What I mean is the kind of cooperative and exploratory adventures you can have, the impact you can have on the world. Valheim feels like a kernel of what MMOs were supposed to be about, what kind of adventures were supposed to be possible in living worlds.
I see the future of someone coming along and 'scaling up' something like Valheim to a much larger experience with more depth. I do not see a future for new games in the WoW/FF14 model, like Lithose said, that genre is basically dead.
My apologies if I misunderstood, sincerely. I would say the "Themepark" MMO isn't quite dead [insert Monty Python gag here] but has stagnated to the point no one is building for it anymore because of all the reasons we were rehashing above. Why build for a genre that one company/game owns? It's too long a discussion to post mortem here yet again but EQ was rocking the world with 500k peak players. Today those numbers would be considered a failure for almost any game that couldn't maintain any significant playerbase of at least that over an extended period of time because WoW has broken investors' expectations, and players drift away from over time, potentially to return to WoW.
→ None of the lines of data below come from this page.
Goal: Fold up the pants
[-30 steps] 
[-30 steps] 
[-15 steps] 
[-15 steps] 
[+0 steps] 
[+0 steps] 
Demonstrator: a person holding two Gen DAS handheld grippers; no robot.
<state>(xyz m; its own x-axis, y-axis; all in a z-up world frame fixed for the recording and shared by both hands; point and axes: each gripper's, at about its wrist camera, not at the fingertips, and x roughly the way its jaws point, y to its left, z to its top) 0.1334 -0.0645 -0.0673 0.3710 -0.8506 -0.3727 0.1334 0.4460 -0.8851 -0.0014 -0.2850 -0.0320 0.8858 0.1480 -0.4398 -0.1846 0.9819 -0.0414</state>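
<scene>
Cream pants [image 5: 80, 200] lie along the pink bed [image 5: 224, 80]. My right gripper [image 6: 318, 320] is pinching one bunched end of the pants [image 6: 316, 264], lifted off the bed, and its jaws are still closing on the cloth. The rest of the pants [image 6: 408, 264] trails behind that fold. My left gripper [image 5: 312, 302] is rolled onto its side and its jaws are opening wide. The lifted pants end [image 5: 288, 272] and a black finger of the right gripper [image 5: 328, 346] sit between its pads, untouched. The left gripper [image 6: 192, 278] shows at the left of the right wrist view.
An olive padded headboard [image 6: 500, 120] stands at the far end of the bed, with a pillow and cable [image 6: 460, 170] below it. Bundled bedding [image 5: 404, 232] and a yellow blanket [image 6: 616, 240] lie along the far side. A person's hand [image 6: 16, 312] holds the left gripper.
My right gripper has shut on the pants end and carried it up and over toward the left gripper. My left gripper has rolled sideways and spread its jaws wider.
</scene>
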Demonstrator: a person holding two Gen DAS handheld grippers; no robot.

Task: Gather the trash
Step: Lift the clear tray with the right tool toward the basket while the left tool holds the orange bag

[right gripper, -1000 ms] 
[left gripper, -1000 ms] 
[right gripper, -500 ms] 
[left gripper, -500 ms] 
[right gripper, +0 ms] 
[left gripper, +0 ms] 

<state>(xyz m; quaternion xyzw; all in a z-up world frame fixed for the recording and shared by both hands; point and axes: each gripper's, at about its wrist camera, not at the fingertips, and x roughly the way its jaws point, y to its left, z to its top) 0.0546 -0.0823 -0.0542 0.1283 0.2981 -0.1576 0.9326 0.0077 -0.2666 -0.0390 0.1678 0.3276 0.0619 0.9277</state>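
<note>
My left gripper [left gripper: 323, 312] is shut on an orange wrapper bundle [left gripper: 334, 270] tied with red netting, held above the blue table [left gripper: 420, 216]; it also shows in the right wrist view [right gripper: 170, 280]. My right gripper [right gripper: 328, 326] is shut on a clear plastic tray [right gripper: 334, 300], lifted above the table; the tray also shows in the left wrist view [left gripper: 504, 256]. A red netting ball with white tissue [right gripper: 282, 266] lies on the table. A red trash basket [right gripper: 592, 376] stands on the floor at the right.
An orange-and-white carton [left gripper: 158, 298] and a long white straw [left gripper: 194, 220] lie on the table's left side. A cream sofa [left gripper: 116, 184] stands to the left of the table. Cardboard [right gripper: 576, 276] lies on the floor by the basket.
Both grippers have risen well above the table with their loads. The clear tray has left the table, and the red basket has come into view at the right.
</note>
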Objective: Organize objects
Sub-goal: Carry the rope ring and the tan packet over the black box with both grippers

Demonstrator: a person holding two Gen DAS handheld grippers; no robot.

Maybe we shouldn't be building the next great MMO but trying to seed in smaller companies/games with more niche audiences; what could have been if WoW hadn't broken every competitor for decades and put in this mindset that one had to topple WoW? I say that noting that there are a few other MMOs that are around but the genre is so warped like space around a black hole, I wonder what would have been with a smaller WoW that would have not killed so many of it's competitors? I would have loved to have seen a Warhammer 40K MMO, a Halo MMO, etc.
Also, there would be more it seems, if MMOs were easier to do, I guess, because there were so many poorly made ones. I played and enjoyed so of many of MMOs that came out in the last couple of decades, too. I know I am forgetting a bunch: WAR, was good, first public events, IIRC, Rift was good for a while, Secret World was AMAZING. KOTOR was pretty good (and still is, I hear), I am sure there are others around; LOTRO is another that I played and enjoyed, Eve, there are too many to list; I know the failed ones are. Maybe the expectation of a forever MMO is the culprit here, and WoW's design Blizzards incredible following allowed it sustain itself long past the point others would have faltered even with the financial and technical support they obviously lacked. Damn its been a long 20+ years we have been doing this. GW2 launched in 2012 and ESO launched in 2015. The drought is real. Its been Destiny and Overwatch and MOBAs and FortNite and APEX Legends since then. There are a few reasons for that, as we previous mentioned.
None of that answers the question about why the world ended when Amazon announced they were going to have a cash shop with boosts in it like several other Major MMOs, GW2, ESO, etc. How did the public expect this ongoing, GAAS MMO to be funded without a sub other than a cash shop?